Москвич опять наклоняется к «дитяти пышной Украйны» и шепчет ей:
— Слышите, как говорит? Ведь это своего рода Гомер!
«Дитя пышной Украйны» опять ничего не отвечает, но отодвинуться ей уже некуда.
— Ну-с, обедают все в полном удовольствии-с и пьют за здоровье-с. И вдруг хозяин встает-с и говорит гостям-с:
«Слушайте, гости мои: я каяться буду! Судите меня!»
Все этак усмехаются-с, ожидают, что ему угодно потешить их, побалагурствовать. Кто побойчее, тоже шутки подводят.
«Кайтесь, — говорят ему, — кайтесь, батюшка! Мы суд над вами сию минуту нарядим!»
А он вдруг это в слезы-с! И закрывается этак рукавом-с, и рыдает-с… Все так и помертвели-с, слов не находят, только на него в беспамятстве глядят-с… А он только слезами, знай, заливается да время от времени себя этак рукой в грудь-с…

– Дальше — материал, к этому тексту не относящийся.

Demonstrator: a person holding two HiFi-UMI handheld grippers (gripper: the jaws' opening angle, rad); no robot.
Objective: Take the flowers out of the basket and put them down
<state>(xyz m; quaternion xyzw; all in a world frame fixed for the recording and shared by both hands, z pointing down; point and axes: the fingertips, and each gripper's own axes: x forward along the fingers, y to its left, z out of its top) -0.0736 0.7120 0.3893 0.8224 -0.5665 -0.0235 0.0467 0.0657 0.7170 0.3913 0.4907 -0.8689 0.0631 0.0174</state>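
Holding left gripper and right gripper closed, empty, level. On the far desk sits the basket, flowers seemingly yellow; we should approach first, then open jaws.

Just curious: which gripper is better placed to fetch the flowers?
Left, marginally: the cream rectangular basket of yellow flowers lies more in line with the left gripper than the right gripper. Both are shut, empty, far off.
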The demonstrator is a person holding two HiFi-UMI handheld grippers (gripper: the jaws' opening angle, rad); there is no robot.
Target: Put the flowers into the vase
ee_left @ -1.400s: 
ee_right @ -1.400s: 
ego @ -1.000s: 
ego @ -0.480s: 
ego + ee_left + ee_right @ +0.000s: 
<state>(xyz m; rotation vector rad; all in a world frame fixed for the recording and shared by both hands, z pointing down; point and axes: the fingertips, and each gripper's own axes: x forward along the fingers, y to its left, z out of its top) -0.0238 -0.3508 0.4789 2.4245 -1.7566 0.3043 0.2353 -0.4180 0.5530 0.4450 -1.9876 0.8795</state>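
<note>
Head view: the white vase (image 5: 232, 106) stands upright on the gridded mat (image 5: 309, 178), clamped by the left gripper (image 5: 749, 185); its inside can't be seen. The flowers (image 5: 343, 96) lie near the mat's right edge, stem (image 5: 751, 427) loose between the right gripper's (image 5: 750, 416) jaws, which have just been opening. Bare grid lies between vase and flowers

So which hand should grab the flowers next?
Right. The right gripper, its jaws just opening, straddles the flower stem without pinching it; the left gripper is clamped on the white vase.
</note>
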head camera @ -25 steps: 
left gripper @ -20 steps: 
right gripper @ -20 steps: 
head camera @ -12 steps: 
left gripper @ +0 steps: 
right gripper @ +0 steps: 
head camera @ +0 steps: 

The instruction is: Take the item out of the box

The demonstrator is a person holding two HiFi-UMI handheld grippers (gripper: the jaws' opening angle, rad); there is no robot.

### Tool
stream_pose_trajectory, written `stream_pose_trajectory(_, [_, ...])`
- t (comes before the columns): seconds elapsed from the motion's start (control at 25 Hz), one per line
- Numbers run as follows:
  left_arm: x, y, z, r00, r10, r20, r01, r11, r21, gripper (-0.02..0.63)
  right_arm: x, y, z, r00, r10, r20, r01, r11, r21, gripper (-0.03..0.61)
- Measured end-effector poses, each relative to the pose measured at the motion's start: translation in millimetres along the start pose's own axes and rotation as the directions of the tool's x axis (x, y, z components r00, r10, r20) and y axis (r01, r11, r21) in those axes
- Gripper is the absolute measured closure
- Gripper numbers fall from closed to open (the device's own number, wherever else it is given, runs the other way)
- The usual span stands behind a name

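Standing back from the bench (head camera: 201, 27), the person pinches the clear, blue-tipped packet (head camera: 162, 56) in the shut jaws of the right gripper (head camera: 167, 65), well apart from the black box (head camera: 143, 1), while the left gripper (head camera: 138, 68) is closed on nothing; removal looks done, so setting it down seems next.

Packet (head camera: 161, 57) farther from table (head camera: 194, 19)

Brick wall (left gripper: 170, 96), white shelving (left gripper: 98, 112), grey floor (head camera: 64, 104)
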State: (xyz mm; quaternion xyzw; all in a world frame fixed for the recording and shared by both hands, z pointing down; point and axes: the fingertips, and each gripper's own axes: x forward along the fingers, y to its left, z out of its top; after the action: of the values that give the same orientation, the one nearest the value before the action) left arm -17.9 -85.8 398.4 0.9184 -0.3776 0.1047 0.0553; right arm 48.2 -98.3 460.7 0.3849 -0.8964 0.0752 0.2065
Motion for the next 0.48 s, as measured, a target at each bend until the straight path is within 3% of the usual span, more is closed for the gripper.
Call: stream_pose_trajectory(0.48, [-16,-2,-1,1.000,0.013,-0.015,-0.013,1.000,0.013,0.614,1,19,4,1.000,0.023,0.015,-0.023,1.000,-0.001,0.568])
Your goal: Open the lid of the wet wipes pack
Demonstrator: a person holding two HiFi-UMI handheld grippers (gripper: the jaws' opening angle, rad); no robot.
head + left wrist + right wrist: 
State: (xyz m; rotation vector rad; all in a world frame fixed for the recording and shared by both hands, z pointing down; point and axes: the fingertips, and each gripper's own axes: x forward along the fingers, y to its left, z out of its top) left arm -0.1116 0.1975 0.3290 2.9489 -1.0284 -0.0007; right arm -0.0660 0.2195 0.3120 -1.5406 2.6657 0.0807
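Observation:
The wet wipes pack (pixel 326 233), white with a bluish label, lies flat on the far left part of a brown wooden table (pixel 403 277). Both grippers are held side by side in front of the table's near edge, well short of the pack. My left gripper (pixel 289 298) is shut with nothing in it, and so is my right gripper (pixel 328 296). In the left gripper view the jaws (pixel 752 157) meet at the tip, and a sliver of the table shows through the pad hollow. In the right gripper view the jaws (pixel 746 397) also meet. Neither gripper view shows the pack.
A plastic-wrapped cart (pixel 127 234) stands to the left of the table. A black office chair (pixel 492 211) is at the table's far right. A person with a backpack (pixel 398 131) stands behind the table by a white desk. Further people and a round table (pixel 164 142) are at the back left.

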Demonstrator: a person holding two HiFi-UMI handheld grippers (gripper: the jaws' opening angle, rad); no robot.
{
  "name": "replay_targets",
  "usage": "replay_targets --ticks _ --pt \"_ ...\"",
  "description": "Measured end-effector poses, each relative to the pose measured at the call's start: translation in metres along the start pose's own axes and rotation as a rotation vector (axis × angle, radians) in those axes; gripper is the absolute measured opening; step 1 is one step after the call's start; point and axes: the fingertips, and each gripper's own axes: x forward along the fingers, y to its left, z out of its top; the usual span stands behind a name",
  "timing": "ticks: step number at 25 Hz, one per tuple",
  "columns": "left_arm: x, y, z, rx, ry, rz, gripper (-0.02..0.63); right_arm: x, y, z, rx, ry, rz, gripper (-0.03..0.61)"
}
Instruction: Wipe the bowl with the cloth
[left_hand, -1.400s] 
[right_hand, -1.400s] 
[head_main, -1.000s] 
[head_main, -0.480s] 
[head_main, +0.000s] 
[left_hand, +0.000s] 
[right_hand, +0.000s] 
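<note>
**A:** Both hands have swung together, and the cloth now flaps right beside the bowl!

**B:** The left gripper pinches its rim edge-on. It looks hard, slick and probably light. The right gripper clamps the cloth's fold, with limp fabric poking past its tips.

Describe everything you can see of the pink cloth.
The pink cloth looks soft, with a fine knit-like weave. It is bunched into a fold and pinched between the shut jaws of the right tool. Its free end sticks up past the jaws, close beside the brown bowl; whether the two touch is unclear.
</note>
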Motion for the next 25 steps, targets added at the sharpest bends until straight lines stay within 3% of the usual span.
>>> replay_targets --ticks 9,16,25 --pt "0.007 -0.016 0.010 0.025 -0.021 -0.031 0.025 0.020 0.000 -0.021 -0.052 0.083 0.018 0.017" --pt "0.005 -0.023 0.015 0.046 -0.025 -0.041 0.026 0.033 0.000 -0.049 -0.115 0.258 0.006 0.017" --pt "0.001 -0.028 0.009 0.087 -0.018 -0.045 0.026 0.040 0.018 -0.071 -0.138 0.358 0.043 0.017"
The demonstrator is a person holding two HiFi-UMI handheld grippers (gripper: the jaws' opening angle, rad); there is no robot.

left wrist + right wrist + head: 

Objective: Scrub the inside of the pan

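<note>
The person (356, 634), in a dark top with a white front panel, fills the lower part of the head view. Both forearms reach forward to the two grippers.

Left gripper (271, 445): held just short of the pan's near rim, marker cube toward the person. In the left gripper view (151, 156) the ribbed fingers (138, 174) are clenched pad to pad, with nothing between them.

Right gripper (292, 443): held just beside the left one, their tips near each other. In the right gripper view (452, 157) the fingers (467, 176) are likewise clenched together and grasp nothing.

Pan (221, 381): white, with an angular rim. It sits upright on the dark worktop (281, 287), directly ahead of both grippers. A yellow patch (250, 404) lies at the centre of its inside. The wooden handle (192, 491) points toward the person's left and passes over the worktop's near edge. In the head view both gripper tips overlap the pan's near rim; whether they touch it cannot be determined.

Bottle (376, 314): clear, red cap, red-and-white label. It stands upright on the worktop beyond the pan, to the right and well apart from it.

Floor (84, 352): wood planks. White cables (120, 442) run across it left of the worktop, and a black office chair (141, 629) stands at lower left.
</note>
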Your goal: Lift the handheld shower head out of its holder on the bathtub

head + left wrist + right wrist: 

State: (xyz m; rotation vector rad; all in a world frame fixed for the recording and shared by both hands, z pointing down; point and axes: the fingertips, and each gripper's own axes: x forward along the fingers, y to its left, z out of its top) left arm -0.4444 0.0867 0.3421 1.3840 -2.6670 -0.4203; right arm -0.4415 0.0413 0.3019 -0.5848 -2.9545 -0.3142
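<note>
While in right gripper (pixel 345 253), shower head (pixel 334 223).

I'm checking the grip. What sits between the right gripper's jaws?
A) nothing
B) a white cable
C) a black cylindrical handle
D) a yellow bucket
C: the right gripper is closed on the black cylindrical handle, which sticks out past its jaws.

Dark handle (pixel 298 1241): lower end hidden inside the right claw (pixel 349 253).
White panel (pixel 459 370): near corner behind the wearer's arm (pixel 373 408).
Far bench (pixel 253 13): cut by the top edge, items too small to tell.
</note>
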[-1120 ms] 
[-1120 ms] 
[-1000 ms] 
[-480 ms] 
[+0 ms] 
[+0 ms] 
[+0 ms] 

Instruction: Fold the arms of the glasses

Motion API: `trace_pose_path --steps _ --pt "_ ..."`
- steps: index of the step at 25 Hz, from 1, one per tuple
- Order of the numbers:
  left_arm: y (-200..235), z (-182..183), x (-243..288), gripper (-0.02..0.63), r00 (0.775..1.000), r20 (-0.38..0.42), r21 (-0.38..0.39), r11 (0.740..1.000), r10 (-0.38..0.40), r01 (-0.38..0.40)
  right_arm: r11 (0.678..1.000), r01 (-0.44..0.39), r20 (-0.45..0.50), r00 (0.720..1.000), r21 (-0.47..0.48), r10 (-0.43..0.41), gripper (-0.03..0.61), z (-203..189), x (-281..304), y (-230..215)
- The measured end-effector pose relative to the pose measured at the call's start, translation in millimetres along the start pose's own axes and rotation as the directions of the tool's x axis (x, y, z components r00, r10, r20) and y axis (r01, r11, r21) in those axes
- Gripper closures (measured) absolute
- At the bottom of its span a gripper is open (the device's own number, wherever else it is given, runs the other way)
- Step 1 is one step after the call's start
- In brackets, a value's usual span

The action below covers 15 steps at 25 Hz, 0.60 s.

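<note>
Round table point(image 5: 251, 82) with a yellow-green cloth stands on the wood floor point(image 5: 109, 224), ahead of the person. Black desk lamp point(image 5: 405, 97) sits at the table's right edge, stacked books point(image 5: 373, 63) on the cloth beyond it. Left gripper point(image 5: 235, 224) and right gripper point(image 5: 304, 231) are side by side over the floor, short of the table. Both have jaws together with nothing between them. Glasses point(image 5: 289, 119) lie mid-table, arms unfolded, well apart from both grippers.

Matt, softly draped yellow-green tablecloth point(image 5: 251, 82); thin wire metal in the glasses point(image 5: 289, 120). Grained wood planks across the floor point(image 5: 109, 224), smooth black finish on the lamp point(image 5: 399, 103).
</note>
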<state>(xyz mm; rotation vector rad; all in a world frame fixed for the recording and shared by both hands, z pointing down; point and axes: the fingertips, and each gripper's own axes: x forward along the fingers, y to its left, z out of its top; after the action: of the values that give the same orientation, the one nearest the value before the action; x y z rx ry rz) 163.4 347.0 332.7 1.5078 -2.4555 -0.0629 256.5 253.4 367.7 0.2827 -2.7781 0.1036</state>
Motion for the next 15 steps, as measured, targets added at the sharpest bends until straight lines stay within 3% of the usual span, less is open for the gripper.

Наконец, приходят в чувство-с…
«Что такое? Что такое?»
«Я, — говорит с рыданьями-с, — я банкрот! Сажайте меня в темную темницу! Простите меня, — взмаливается-с, — простите окаянного грешника: я всех вас подвел!»
И становится это на колени-с… И руки к ним простирает-с… И весь дрожит-с…
А кредит у него, как я вам уже докладывал-с, полнейший был, и всем он им задолжал, кому десять, кому пять, кому пятьдесят, может, тысяч…
Ну, все, постигаете-с, и поражены, и разнежены, потому были подвыпивши к этому факту-с. Все его поднимать с колен берутся, обнадеживают…
А он показывает на стены и на шкафы — дом у него, доложу вам, как есть чертог-с! — и рыдает этак жалостно-с:
«Все это уж не мое! Все уж продал! Думал, вывернусь!»
Ну, и так он это плакал и скорбел-с, что всех их прошиб. Кто если и поворчал, так только так, для торгового порядка-с…
«Москвич» снова обращается к «дитяти пышной Украйны» и шепчет ей с волнением:
— Да! Вот наши купцы, которых так обвиняют в неразвитости, выставляют в смешном виде нынешние остроумники! Нет! сердце у них, как у народа русского, православного, золотое! Эта патриархальность, которая так смешит бессодержательных модников и модниц, скрывает под собой глубокую струю братской — святой братской любви!
Купчик оглядывается на него, прислушивается, видимо, не вполне разбирает смысл его монолога, улыбается как-то двойственно — и москвичу одним концом губ, и своей собеседнице другим — и продолжает:
— Одначе своего добра всякому жаль-с. И все по этому случаю огорчены-с и думают: неужли никакого способу спасенья нет?
Он это понимает-с и говорит им:
«Други мои, — говорит, — и благодетели! Вы меня, обманщика и разбойника, милостями обсыпали. Какая я ни на есть тварь, а забыть я этого не могу: я возьму посошок нищенский и пойду в Киев, к святым местам. Я отрекаюсь от мира. Людским подаянием буду питаться. Омочу слезами моими черствую корочку и поживлю тем свою грешную душу!»
Долго он это еще вавилоны водил-с и, наконец, объяснил им, что есть еще у него малая толика в спрятном местечке и что желает он ее им разделить полюбовно, по-братски.
«Не знаю, — говорит, — сколько придется на брата, — мало, очень мало!
И начинает высчитывать им, кому он должен. И просто страсть выходит-с! И тому, и другому-с, и пятому, и десятому, и сотому-с. Просто, значит, придется на брата по копейке по медной-с. Выходит, не уплата-с, не процент-с, а один только смех-с…
Ну, они, разумеется, недовольны-с. Начинают ему пенять-с, что нас, дескать, равняешь со всеми прочими, а мы, дескать, и любили тебя больше, и одолжили больше.
Ну, а он берет себя этак за голову-с и начинает безумствовать-с. И безумствует-с.
«Я, — кричит, — погиб! Я грабитель! У меня голова стеклянная, я ее разобью!» И ну биться головой-с. И все это так досконально, словно на лучшем театре-с.